Das RKI hat Daten zu Kindern zwischen vier und sieben Jahren einbezogen. Berücksichtigt wurden Körpergröße und Gewicht von rund 4,3 Millionen Kindern aus 13 Bundesländern. Von den zwischen 2006 und 2024 eingeschulten Kindern hatten demnach 8,6 bis 13,4 Prozent Übergewicht. 3,7 bis 5,9 waren adipös, also fettleibig. Die Auswertung wurde im Journal of Health Monitoring vorgestellt.
Für das Jahr 2019 wurden die Werte mit Daten zu Siedlungsstruktur und sozioökonomischen Faktoren der jeweiligen Landkreise verknüpft. »Je höher die sozioökonomische Benachteiligung eines Landkreises war, desto häufiger waren Übergewicht und Adipositas bei den Kindern zu beobachten«, schreibt das RKI.

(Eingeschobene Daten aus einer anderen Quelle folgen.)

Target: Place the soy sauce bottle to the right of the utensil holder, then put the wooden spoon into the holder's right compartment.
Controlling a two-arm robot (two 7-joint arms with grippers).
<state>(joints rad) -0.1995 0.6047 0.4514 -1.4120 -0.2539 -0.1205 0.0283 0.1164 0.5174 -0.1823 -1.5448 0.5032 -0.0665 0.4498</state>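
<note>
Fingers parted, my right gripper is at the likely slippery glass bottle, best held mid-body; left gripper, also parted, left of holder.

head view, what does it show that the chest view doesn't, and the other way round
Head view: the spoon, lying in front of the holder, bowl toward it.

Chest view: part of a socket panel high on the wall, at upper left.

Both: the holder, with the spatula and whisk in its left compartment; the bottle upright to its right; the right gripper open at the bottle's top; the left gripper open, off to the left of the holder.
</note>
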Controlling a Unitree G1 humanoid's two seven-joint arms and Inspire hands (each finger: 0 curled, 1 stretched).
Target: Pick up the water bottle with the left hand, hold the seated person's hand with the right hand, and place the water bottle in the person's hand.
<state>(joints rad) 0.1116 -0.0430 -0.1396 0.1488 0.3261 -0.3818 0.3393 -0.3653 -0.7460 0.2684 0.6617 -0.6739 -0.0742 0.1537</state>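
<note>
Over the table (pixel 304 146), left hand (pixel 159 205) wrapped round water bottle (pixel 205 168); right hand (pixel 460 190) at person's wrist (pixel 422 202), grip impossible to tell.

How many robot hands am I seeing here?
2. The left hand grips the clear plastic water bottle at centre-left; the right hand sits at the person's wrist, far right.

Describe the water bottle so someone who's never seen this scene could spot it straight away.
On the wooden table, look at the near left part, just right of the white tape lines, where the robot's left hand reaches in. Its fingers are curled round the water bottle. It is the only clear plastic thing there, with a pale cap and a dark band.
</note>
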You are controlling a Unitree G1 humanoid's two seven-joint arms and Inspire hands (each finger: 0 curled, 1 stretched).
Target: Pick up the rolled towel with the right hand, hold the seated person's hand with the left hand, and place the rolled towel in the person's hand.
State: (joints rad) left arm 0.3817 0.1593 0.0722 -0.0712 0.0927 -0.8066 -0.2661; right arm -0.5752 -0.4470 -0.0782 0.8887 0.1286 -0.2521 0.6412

Mit Blick auf Wohnortstrukturen zeigte sich
außerdem ein signifikanter Unterschied zwischen kleineren Städten,
Großstädten und dem Land. In städtischen Kreisen waren weniger Kinder
übergewichtig oder adipös als in großstädtischen oder ländlichen
Kreisen. In ländlichen Regionen seien es vor allem Kontextfaktoren, die
zur Entstehung von Übergewicht beitragen: etwa ein Mangel an Gehwegen
und öffentlichen Verkehrsmitteln sowie große Distanzen zu
Freizeiteinrichtungen, teilten die Forschenden mit.